* Work instructions
Wherever the word "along" shows up in the data, report the line it sits in.

=====

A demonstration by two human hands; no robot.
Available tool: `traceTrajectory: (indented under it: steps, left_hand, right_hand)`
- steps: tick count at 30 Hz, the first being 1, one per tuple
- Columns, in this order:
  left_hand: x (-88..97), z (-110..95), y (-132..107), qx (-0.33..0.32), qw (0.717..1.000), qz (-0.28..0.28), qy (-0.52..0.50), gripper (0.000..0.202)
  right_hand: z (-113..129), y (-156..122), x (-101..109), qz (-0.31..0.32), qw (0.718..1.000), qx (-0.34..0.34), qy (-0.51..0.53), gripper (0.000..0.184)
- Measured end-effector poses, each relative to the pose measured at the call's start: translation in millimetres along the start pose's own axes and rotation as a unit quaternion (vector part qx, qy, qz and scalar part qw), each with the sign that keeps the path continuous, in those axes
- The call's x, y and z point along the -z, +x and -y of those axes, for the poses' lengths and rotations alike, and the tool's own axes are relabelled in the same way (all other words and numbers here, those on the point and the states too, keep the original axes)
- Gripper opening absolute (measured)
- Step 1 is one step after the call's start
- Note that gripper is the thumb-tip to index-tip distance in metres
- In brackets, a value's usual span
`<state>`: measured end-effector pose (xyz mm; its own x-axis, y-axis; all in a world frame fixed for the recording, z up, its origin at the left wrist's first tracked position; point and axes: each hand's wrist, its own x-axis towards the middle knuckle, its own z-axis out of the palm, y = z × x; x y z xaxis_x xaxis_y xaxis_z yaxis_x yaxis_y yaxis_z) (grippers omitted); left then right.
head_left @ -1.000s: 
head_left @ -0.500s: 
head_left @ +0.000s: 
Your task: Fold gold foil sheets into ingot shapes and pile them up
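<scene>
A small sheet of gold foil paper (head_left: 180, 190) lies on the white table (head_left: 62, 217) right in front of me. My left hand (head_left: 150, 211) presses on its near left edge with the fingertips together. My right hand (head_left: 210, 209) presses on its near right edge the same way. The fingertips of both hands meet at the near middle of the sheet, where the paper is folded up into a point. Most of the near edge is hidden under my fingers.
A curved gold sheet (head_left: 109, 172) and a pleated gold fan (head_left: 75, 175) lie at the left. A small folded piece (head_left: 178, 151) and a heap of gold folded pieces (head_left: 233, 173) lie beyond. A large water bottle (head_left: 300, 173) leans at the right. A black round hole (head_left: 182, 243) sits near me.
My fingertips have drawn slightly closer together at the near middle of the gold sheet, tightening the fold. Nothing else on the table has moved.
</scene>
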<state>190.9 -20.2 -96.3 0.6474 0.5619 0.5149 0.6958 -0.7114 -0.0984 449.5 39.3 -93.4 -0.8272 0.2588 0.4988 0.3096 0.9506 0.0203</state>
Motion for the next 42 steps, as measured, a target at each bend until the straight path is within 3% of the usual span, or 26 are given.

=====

* Task response
- Measured end-effector poses, each relative to the pose measured at the call's start: translation in millimetres along the start pose's own axes and rotation as a unit quaternion (vector part qx, qy, qz and scalar part qw), each with the sign that keeps the path continuous, in those axes
- The call's x, y and z point along the -z, +x and -y of those axes, for the poses' lengths and rotations alike, and the tool's own axes are relabelled in the same way (all other words and numbers here, those on the point and the states too, keep the original axes)

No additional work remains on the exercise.